For a total of three months Ashlea and Paul worried and waited while their son underwent multiple surgeries, endured an hour of CPR and was attached to a heart- lung machine for over a week. But a few things they didn’t have to worry about: where to sleep, what to eat or how to navigate traffic in an unfamiliar city.

“It was almost like a home away from home,” says Ashlea of their experience in the Ronald McDonald House. “You’re able to cook dinner for your family using food provided in the pantry. When my dad came in from Denver with his wife and my brother, we were able to go to the game room and play Ping-Pong for a little bit — just to get away from the hospital for an hour.”

What would the Konecnys have done without the Ronald McDonald House during those critical months of caring for their son? “I honestly don’t know,” Ashlea admits.
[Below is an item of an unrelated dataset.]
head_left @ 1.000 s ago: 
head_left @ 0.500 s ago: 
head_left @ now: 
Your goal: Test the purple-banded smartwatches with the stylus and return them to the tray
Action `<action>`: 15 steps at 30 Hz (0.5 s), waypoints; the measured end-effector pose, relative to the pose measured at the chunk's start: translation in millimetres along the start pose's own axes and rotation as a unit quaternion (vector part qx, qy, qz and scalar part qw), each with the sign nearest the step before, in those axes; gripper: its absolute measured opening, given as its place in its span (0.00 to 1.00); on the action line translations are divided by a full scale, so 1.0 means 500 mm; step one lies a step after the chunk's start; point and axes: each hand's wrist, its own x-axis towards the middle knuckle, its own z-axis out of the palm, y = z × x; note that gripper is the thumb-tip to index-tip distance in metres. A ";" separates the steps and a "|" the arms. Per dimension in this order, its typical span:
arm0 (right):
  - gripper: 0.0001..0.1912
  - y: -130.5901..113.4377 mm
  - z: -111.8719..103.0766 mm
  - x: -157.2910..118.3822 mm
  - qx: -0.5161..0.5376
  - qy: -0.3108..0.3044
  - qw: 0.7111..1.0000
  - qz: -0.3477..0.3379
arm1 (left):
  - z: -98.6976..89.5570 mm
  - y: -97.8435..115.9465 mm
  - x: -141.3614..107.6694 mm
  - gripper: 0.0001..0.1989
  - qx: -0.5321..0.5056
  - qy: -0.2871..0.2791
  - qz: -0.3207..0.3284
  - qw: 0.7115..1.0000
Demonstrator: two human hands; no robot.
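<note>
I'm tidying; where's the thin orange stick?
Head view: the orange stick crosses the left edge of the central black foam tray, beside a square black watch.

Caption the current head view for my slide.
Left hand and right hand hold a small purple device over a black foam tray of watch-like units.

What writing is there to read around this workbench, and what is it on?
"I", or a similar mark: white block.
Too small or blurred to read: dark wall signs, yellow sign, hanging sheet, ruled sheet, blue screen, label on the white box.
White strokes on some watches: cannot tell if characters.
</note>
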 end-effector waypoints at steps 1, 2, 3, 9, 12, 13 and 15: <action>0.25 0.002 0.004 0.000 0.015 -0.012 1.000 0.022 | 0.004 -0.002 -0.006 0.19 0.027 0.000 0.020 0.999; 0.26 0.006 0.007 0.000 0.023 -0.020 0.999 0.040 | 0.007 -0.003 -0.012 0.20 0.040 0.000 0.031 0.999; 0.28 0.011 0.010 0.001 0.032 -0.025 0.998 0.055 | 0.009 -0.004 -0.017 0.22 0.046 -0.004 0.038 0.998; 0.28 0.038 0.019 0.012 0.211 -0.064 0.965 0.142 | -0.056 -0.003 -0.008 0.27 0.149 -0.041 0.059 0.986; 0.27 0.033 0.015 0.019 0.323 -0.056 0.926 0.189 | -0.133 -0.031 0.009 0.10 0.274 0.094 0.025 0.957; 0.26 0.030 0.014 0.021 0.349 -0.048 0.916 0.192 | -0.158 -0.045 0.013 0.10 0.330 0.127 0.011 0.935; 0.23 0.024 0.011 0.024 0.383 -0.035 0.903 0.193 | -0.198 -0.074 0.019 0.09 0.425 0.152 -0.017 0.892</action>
Their nearest extended family lived in the suburbs, an hour drive each way from the hospital.

Today as Caden develops his mind in kindergarten, his body is slowly outgrowing the donor conduit that connects the right side of his heart to his lungs — and that means he’ll need two or three more surgeries before he reaches adulthood. Doctors will need to “unzip” the zipper scar in his chest to give his conduit an upgrade.

Once again the family will rely on the support of the Ronald McDonald House in Kansas City — including playroom areas and services designed especially for siblings, because this trip will include 4-year-old brother, Cameron.

But Ashlea hopes to put that off for several more years. “Caden’s been on annual checkups; we just had one a week ago and he’s doing well. It’s another year before we go back, so that’s really good news.”

Lights are wound around each branch individually, creating a festive glow

Lights are wound around each branch individually, creating a festive glow

Illuminating Hope: Lights of Love tree lighting ceremony at Bradley Fair

In the 10 years that KAKE co-anchor Susan Peters has been the emcee for Bradley Fair’s tree lighting festivities, her favorite part of the ceremony has never been in doubt: she always anticipates interviewing the Ronald McDonald House Season of Giving family. “Well these stories are heartbreaking…many of them come from Western Kansas and have no place to live while their child is sick. Many of them don’t know whether their child is going to live or not.”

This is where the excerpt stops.